As sucessivas medidas de cortes de recursos públicos e de desmonte das instituições de proteção social afetam proporcionalmente mais os negros, em especial as mulheres negras e, portanto, revelam o perverso racismo da administração Bolsonaro. Isto porque, a absoluta maioria dos que passam fome são pessoas negras.
Note-se, contudo, que o Congresso Nacional é cúmplice desses crimes, pois vem aprovando leis que não só expropriam o povo como excluem milhões de pessoas por causa de sua cor.
A melhor prova dos crimes cometidos pela administração Bolsonaro é o Auxílio Emergencial. Resultado de ampla pressão da sociedade junto ao Congresso Nacional, Bolsonaro teve que implementá-lo, muito a contragosto. Depois, quando viu que renderia votos, reescreveu a história e se apropriou do que não era seu.
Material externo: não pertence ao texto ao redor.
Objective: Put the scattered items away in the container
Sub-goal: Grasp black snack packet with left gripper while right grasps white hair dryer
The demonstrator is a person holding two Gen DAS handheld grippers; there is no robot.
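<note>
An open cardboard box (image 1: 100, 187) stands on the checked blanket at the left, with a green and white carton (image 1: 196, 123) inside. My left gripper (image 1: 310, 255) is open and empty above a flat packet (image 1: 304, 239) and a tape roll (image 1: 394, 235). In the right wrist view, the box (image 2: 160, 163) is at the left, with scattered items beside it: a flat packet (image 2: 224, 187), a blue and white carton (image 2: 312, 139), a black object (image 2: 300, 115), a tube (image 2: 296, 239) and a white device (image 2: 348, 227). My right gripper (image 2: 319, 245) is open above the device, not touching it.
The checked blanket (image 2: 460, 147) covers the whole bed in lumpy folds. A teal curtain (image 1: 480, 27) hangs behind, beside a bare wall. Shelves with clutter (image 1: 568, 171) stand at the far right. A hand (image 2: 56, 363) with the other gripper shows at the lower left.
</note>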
O Auxílio teve impacto extremamente relevante na diminuição da miséria e na redução das desigualdades, especialmente em relação as mulheres negras. É o que mostra estudo recente e extremamente interessante e inovador, de Lygia Sabbag Fares, Ana Luíza Matos de Oliveira, Luísa Cardoso e Luiza Nassif-Pires. A partir de dados da Pnad-Covid, a pesquisa apresenta evidências de que a crise econômica afeta desproporcionalmente mais famílias chefiadas por mulheres negras e demonstra a importância que o Auxílio Emergencial teve em mitigar tais efeitos. As autoras mostram que a renda do trabalho de famílias chefiadas por homens brancos, homens negros, e mulheres brancas, respectivamente, chegou a ser 2,55, 1,41 e 1,88 vezes maior que a das famílias chefiadas por mulheres negras em agosto de 2020. Contudo, graças ao Auxilio Emergencial, a renda das famílias chefiadas por mulheres negras tornou-se mais próxima à renda de todos os outros grupos, mesmo quando comparado ao período pré-pandemia.
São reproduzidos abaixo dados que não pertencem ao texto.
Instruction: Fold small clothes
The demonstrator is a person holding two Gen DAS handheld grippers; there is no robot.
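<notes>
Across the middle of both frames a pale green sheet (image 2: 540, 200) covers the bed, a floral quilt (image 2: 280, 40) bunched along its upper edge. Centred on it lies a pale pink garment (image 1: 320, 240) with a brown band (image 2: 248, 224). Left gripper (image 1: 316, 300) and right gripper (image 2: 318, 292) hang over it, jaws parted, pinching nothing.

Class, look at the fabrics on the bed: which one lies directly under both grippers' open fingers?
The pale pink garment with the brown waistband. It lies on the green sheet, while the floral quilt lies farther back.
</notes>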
O que esses dados revelam, para além da importância de programas de transferência de renda para combater a miséria e a pobreza, é que o Estado tem papel central não só no combate à fome, como no enfrentamento das desigualdades estruturais que caracterizam o Brasil: classe, raça e gênero.
É por isso que o ato deliberado de desativar o Auxílio Emergencial deve ser considerado crime de lesa pátria que se soma à responsabilidade pelas mortes de Covid-19, consequências de um governo homicida, sexista e racista, que ofende o Brasil.